Reasoning VLMs can become more accurate while progressively losing visual grounding as they think. This creates task-conditional danger zones where low-entropy predictions are confident but ungrounded, a failure mode text-only monitoring cannot detect. Evaluating three reasoning VLMs on MathVista, HallusionBench, and MMMU_Pro, we find a pervasive evidence-collapse phenomenon: attention to annotated evidence regions drops substantially, often losing over half of evidence mass, as reasoning unfolds. Full-response entropy is the most reliable text-only uncertainty signal under cross-dataset transfer, yet adding vision features with a single global linear rule is brittle and often degrades transfer. An entropy-vision interaction model reveals a task-conditional regime: lowentropy, visually disengaged predictions are hazardous on sustained visual-reference tasks but benign on symbolic tasks. Using this structure, a targeted vision veto reduces selective risk by up to 1.9 percentage points at 90% coverage, while avoiding degradations where disengagement is expected. The results support task-aware multimodal monitoring for safe deployment under distribution shift.

Paper Structure

This paper contains 38 sections, 11 equations, 6 figures, 13 tables.

Figures (6)

  • Figure 1: Evidence collapse creates confident errors invisible to text-only monitoring. Two HallusionBench exemplars processed by GLM-4.6V-Flash on nearly identical map-comparison questions. Top (Failure): On an adversarially modified map, the model attempts visual grounding early but textual priors override image evidence mid-reasoning (red spans), producing a confident wrong answer with no attention recovery. Bottom (Success): On the unmodified map, textual priors align with the image and visual engagement is sustained, peaking at mid-generation. Entropy-derived confidence differs by only 3 percentage points (87.2% vs. 90.2%), yet the visual attention trajectories, summarized by $V_{\mathrm{thinking\_auc}}$, are qualitatively different.
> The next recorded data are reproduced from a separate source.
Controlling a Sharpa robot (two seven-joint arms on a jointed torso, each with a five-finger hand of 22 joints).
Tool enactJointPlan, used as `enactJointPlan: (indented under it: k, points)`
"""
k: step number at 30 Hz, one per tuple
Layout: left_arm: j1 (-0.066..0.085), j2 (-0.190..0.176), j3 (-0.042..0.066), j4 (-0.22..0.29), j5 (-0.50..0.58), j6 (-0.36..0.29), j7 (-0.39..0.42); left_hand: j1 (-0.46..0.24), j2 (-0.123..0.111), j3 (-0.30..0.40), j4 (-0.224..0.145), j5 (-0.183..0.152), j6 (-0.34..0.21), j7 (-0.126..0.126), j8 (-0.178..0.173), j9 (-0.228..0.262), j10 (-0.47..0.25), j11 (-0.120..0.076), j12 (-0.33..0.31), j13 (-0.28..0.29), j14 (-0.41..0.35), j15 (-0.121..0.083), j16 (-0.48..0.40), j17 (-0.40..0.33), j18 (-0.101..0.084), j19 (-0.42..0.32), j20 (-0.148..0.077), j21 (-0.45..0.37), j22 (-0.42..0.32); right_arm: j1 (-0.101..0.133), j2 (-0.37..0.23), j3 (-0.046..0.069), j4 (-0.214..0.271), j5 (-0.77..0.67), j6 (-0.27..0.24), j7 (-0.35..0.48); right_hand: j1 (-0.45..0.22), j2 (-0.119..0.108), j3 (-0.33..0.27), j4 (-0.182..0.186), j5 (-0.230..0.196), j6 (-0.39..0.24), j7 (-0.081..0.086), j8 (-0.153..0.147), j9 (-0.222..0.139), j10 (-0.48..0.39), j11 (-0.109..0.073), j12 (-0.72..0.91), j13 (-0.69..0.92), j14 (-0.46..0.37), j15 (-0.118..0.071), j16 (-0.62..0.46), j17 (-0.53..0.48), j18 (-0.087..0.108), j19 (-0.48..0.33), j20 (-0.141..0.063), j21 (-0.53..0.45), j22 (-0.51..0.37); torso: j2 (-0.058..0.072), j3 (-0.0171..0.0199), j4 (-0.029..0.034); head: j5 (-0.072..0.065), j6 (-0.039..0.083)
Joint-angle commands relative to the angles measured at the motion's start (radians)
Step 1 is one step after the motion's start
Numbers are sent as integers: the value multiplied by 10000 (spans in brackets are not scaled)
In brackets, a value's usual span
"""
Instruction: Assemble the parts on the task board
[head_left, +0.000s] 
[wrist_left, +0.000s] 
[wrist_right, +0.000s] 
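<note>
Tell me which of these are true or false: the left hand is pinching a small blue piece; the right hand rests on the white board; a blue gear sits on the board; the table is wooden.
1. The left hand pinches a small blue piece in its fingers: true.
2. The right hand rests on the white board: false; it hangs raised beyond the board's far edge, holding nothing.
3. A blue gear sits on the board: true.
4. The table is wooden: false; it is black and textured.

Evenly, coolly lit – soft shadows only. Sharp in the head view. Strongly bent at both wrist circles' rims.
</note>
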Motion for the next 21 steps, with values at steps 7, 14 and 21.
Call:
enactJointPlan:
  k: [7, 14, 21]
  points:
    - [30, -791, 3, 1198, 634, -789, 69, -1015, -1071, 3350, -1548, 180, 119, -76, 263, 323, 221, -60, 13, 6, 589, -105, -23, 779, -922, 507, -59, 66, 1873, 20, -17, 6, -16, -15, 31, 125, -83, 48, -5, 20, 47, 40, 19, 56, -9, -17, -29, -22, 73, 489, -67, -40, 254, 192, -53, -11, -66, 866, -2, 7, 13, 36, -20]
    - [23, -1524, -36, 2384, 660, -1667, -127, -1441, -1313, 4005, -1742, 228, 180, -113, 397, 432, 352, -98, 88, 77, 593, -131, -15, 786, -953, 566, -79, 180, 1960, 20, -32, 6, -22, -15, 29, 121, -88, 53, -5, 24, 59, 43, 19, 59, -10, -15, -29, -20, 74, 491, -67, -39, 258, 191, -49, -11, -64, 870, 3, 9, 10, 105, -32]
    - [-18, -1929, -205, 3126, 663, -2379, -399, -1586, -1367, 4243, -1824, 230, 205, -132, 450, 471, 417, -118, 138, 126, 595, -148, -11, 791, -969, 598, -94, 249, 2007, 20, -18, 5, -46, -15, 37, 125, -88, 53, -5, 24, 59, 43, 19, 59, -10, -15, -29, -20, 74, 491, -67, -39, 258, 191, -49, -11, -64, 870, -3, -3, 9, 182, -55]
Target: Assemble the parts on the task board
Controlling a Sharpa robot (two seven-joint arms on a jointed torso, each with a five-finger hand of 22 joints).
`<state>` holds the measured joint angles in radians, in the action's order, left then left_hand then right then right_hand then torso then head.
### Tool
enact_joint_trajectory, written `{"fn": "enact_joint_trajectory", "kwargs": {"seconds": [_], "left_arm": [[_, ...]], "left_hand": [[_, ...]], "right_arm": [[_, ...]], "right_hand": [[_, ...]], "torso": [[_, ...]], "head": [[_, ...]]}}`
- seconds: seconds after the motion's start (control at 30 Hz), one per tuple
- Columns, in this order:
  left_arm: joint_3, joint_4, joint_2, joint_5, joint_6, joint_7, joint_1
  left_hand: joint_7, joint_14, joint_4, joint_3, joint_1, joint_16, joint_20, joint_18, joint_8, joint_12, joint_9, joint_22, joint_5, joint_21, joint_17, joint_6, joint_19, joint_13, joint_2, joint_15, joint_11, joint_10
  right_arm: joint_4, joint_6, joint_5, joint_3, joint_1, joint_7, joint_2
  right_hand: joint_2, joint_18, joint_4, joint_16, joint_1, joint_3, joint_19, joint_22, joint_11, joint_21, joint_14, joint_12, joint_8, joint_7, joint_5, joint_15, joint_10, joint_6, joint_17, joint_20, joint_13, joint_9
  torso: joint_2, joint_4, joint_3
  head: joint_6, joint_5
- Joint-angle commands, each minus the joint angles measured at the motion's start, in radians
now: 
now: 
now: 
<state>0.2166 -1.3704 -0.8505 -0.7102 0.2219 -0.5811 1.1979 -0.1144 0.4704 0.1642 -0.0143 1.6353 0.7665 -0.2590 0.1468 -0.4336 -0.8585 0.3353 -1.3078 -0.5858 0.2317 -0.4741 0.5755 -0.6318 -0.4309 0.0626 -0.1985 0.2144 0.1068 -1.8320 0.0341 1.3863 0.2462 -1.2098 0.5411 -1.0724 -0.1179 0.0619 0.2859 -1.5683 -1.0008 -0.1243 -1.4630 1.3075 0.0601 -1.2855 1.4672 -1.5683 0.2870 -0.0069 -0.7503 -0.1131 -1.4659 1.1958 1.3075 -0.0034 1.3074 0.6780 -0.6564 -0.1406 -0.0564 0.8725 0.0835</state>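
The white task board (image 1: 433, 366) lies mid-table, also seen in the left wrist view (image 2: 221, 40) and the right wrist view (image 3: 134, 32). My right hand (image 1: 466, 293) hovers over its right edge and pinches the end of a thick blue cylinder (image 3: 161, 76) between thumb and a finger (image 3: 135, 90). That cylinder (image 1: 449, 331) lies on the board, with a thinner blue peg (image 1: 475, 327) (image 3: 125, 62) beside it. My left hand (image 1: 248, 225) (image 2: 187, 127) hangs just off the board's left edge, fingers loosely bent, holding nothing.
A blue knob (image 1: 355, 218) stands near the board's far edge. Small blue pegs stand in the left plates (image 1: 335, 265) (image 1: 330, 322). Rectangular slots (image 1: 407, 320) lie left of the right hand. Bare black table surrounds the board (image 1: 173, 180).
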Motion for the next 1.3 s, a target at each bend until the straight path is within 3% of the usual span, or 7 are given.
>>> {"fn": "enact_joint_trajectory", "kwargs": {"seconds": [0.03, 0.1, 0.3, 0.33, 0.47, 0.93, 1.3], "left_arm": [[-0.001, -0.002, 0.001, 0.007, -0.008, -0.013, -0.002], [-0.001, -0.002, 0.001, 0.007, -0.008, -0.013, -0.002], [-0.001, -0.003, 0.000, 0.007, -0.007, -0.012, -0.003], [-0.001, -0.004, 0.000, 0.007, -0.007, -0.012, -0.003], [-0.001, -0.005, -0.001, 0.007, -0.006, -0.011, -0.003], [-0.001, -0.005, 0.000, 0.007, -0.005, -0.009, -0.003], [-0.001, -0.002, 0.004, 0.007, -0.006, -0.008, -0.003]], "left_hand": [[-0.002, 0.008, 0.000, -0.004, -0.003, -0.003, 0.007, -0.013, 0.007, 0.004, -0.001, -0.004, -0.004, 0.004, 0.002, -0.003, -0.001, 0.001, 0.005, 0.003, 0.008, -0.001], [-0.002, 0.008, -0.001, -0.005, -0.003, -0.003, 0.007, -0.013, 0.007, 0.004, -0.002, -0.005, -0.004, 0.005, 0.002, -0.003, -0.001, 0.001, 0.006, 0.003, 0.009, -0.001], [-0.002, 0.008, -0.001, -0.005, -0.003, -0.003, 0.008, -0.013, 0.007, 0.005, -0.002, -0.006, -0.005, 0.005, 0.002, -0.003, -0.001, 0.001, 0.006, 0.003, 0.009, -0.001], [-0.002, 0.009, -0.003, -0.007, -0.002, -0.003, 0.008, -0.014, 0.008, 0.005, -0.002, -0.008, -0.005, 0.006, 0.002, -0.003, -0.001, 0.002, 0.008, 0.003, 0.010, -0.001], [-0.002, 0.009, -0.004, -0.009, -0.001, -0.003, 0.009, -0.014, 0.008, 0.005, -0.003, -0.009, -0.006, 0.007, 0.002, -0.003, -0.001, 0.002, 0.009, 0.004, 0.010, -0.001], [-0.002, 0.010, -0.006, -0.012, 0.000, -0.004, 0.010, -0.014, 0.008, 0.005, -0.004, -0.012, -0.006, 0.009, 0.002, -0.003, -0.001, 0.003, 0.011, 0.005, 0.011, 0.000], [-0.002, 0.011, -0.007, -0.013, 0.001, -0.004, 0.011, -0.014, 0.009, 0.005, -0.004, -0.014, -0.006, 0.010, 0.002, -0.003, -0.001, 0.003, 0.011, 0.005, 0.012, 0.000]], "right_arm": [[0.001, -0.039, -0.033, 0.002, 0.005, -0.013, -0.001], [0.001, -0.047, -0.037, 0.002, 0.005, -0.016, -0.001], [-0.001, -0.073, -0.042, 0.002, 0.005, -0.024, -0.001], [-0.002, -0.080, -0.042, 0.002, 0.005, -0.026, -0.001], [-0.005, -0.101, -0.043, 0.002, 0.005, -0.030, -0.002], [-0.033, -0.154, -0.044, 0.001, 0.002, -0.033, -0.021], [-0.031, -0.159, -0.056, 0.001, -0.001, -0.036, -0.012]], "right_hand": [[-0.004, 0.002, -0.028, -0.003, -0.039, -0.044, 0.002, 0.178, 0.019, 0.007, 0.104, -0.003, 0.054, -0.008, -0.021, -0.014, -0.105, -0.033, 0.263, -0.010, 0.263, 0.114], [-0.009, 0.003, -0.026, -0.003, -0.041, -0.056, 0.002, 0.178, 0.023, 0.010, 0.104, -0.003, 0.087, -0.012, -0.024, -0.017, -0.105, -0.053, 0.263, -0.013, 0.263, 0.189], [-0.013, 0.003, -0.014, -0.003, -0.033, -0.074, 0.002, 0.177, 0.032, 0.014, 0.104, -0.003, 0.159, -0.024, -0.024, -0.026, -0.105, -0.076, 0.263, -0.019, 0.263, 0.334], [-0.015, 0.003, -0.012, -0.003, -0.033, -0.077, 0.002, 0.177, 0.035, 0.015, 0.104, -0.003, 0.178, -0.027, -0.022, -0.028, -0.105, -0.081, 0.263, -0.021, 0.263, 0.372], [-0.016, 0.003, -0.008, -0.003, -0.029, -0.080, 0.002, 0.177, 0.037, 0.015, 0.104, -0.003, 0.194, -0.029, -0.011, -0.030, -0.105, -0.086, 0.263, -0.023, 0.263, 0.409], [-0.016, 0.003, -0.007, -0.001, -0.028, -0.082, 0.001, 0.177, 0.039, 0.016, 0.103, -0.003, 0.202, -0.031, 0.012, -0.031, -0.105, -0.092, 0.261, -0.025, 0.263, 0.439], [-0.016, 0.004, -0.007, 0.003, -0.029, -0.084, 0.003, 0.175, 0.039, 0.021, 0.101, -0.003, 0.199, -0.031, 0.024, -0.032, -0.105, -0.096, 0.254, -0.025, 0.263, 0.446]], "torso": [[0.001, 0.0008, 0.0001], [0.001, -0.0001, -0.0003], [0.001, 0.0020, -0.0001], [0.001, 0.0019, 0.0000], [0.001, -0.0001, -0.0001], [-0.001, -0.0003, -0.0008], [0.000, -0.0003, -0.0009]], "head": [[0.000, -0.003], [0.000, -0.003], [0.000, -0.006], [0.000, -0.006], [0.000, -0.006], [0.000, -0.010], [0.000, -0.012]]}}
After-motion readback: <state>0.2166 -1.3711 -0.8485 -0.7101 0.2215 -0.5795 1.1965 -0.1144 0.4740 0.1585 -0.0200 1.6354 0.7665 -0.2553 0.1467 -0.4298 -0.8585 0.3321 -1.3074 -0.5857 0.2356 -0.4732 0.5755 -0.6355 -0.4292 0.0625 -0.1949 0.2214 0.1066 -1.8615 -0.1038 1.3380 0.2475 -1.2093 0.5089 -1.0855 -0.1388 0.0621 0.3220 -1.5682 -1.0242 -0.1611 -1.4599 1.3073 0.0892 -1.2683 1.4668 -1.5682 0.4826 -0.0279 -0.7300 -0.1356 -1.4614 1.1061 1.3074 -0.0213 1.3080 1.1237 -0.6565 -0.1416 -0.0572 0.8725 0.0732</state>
Text-only confidence cannot separate these cases; cumulative visual attention can.
  • Figure 2: Entropy discrimination across nine model$\times$dataset cells. Panel (a) shows answer-time entropy ($\bar{H}_{\text{ans}}$) and panel (b) shows full-generation entropy ($\bar{H}_{\text{full}}$). Values are Cohen's $d$ (correct vs. incorrect). For panel (a), significant conventional discrimination appears only in GLM $\times$ HallusionBench. For panel (b), all nine cells are negative (incorrect answers have higher entropy), yielding a more consistent text-only baseline.
  • Figure 3: Architecture-dependent grounding layers. Layerwise AUROC for evidence localization on a held-out calibration set. Qwen models (DeepStack) peak in early layers (0--5, AUROC $\approx 0.75$--$0.77$). GLM (single-stream early-fusion) peaks in layers 15--20. Grounding layer selection must be architecture-specific.
  • Figure 4: Three trajectory patterns of visual grounding across seven generation positions. Correct (solid) vs. incorrect (dashed) with 95% CI bands. Sustained deficit (HallusionBench): correct maintains higher $V$ throughout. Crossover (MathVista): incorrect starts higher, then crosses below during reasoning. Moderate (MMMU_Pro): smaller, less consistent separations. Exact effect sizes and significance tests are reported in Appendix \ref{['app:trajectory_stats']}.
  • Figure 5: Task-conditional interaction coefficients ($\beta_{EV}$). Forest plot with bootstrap 95% CIs. Negative $\beta_{EV}$ = confident-but-blind penalty. MMMU_Pro shows significant penalties for GLM ($-0.41$) and Qwen-8B ($-0.61$); MathVista is near zero or positive. This sign flip explains why global linear fusion fails.